We can now codify behavior, in a data format customizable per-system if
needed, such as:
    on xyz.openbmc-project.Error.Device-Not-Found:
        [Device, AccessType] = parse-device-string(metadata.DEVICE)
        Parts = devices-on-bus(BMC, Device, AccessType)
        add-callout(Parts, High)
        add-callout("Error.Device-Configuration", Low)

Effectively, we separate the error identification from the error policy.
There are a few major advantages of this:
    1. Historically we have found that well over 50% of the code in this
       environment ends up being dealing with errors, which makes the
       code very difficult to understand and maintain.  By separating
       the policy, we end up with something that is much more readable.
    2. Different systems end up with policy quirks that tend to litter
       the code.  "On this system i2c bus 3 goes through this extra
       riser card and the connector ends up oxidizing faster than we
       expected, so put that riser as the highest priority for
       replacement."  We can now put this policy into a system-specific
       enhancement file rather than --enable-firestone and #if
       CONFIG_FIRESTONE littering all the packages.

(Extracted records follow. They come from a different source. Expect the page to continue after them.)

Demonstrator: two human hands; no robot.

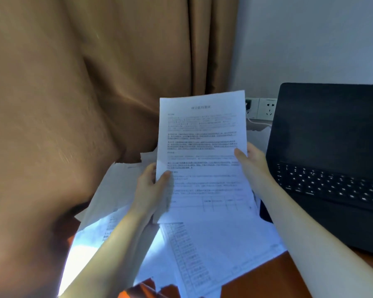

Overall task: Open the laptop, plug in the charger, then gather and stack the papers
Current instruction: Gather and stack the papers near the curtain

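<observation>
White printed held papers (202,155) are up off the desk (267,280), upright and tilted slightly back, in front of me in the head view. I can't tell how many sheets are in the bundle. My left hand (153,186) pinches the lower left edge, thumb on the front and fingers behind. My right hand (252,160) grips the right edge higher up, thumb on the print. The hands are apart, one on each side of the page.

The laptop (332,147) is open on the right with a dark screen. A charger plug (248,103) sits in the wall socket (267,108), with a white cable (258,123) trailing down. So I judge we are on the gather-and-stack step.

Loose papers (213,250) lie fanned and overlapping on the desk below the bundle, and some run under the brown curtain (73,104).

To do it well, I'd keep the grip light, tap the bottom edge on the desk to square it, then add the loose sheets one at a time. Thin paper creases and slips easily.

Containers: no tray, folder or box in view, so the stack goes straight on the desk.
</observation>
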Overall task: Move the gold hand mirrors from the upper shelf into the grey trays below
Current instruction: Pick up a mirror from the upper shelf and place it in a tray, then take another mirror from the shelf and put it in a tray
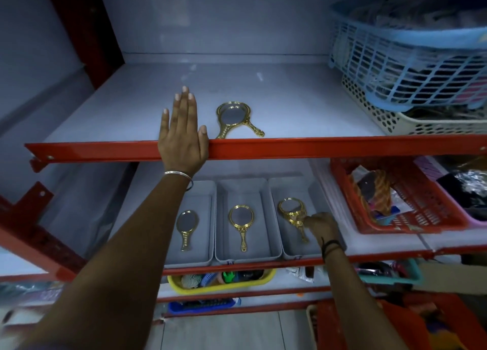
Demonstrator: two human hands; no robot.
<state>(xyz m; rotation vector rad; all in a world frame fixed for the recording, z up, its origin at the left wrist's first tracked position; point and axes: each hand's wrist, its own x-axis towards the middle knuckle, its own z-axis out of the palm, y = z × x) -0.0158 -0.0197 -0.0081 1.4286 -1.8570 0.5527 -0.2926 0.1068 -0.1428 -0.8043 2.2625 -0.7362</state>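
Note:
Two gold hand mirrors [233, 118] lie stacked on the upper shelf [290, 104], handles toward the red front rail. My left hand [181, 131] rests flat and open on the shelf edge just left of them. Below stand three grey trays side by side. The left tray [208, 189] holds one mirror [186, 227]. The middle tray [242, 186] holds one mirror [242, 224]. In the right tray [313, 191] my right hand [320, 224] pinches the neck of a gold mirror [291, 208], its handle on the tray floor.
A red rail [316, 145] fronts the upper shelf. A blue basket [408, 68] sits on a cream basket [395, 120] at upper right. A red basket [411, 205] of goods is right of the trays. A yellow bin [221, 284] sits on the shelf below.

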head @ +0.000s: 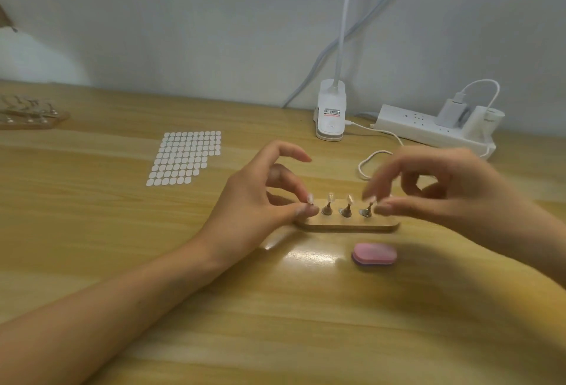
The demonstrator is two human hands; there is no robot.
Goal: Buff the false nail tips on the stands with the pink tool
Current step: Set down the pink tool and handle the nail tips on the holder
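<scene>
A wooden base [347, 226] in the middle of the table carries a row of small metal stands [346, 210], each topped with a clear false nail tip [330, 197]. My left hand [260, 197] pinches the leftmost stand and its tip between thumb and forefinger. My right hand [444, 191], blurred, has thumb and forefinger around the tip at the row's right end [371, 200]; whether they grip it I cannot tell. The pink tool [374, 253], an oval buffer block, lies on the table just in front of the base, untouched.
A sheet of white adhesive dots [185, 158] lies at the left. A white clip lamp base [330, 112] and a power strip [435, 127] with a plugged charger and loose white cable [370, 161] sit at the back. Another holder with stands [29, 112] is far left.
</scene>
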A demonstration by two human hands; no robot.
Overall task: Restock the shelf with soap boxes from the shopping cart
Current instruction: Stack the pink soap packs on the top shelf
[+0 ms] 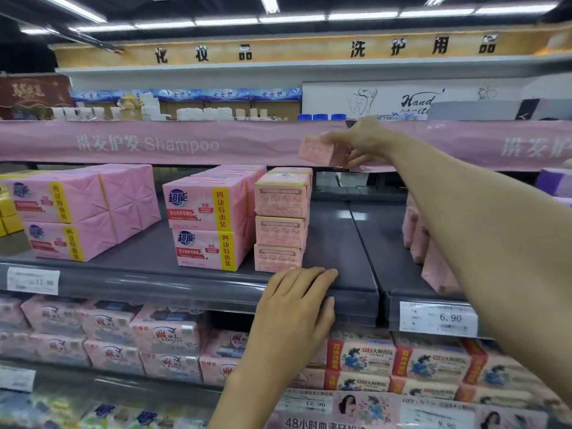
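At upper centre, the right hand [365,140] grips a pink soap box [317,149], print blurred, its right end hidden in the grip; below, the left hand [294,308] rests straight-fingered on the shelf [334,239] edge.

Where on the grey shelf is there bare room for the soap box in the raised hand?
Bare shelf lies right of the three-box stack, reaching the pink packs behind the right forearm. Another gap separates the left multipacks from the middle multipacks. The lower shelf is crowded.

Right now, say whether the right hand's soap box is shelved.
Not shelved: the right hand holds the pink soap box midair, before the banner.
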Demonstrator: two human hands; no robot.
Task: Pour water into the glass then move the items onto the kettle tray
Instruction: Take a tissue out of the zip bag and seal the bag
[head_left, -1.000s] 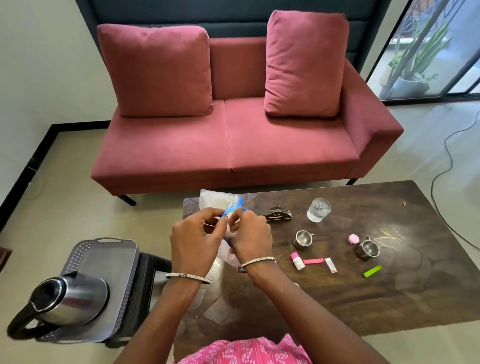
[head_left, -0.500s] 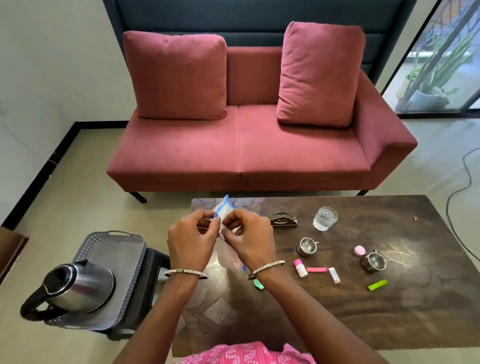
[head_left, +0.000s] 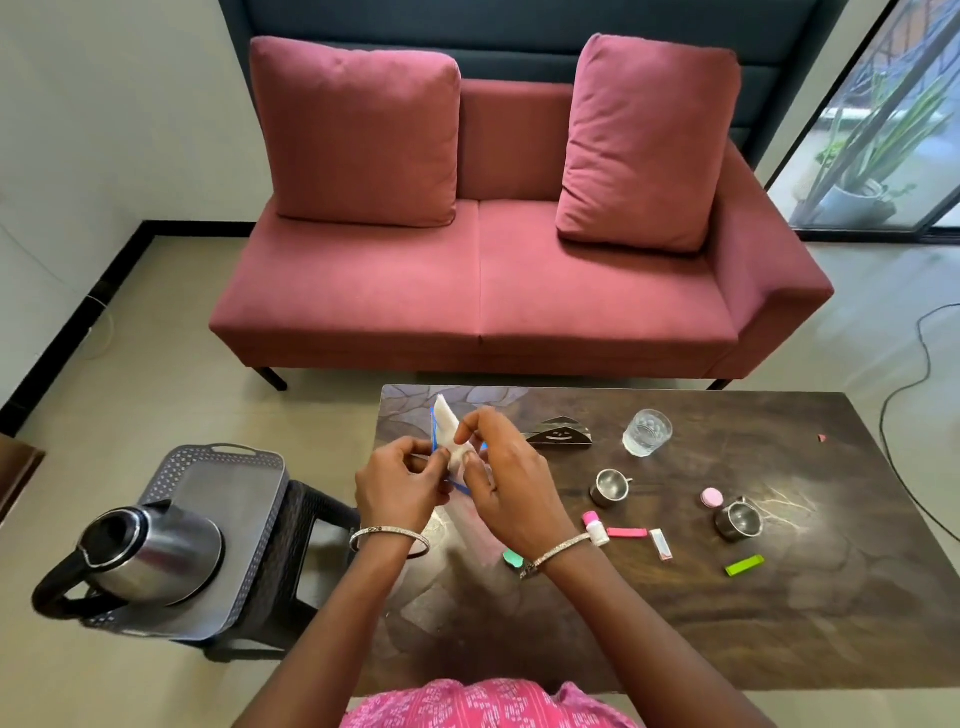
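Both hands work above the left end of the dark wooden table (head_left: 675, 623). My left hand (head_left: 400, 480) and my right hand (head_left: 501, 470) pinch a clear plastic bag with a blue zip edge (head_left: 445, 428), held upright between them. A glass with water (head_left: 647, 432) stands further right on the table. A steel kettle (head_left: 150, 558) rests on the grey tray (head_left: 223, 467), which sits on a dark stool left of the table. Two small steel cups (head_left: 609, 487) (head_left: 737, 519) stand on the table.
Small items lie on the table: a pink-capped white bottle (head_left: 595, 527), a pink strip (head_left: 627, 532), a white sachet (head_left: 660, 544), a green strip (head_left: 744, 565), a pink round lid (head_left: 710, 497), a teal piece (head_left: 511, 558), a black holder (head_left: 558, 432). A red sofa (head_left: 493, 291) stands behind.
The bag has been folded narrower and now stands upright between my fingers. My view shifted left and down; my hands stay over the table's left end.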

Now, back to the logging API, what Adriana delivered aligns very well
with these metadata and error concepts because it was designed with
these thoughts in mind (which, I know, we could have done a better job of
communicating).  We enforce, at compile-time, that "messages" are static
English statements and dynamic data is all tagged through the "entry"
mechanism.  Down the line we will be able to further enforce, again at
compile time, that log(error(xyz.openbmc-project.Device-Not-Found)...)
must contain {entry(DEVICE), entry(ERRNO)} so that the program fails to
compile if the required data, per the error definition, were not given.

I don't see an easy way to leverage google/glog to include these
concepts, other than simply having the logging utilities Adriana
delivered use google/glog instead of systemd_journal.  At that point we
are losing the mind-share(?) associated with using glog in the first
place.

Glog seems to be primarily oriented towards a logging infrastructure 
for a stand-alone application.  The default behavior of it is to create
a log file in /tmp per process.  Due to the nature of our project, being
a collection of interacting products, debug is often going to require
aggregation of logging across the system and this is where journald
would be needed as the back-end.  As Rick mentioned in the above review, 
glog doesn't currently support systemd as a back-end but that is likely
trivial to add (or maybe available as an unreleased patch already).  It
does seem like a significant code path to introduce simply as a way to
get from a log statement to journald, when what Adriana delivered
compiles directly to a single journald call.

Glog also uses C++ iostream-style << operators.  I made a simple
hello-world application using it and there ends up being a local object
constructed to contain the buffer, a << operator call to insert a string
into the buffer, and a destructor call to emit the log entry.  There is
4 function calls involved at a minimum for each log entry, plus an
additional function call per-element.  So, in addition to the
performance implications of whatever glog is doing internally, I have
concerns about the code size impacts to using Glog due to the way the
API is structured and implemented.

In summary, I do not see an advantage to using glog over direct
journald calls, and would prefer we incorporate something derived from
what Adriana has proposed, for the following reasons:
    1. The proposed API has syntactic handling for concepts we want in
       our error-event design that glog does not.
        a. glog could be inserted under phosphor::logging at any point
           in the future without any code change to applications that
           use phosphor::logging.
    2. Glog has performance and size implications, over direct journald
       calls, without much in the way of added value.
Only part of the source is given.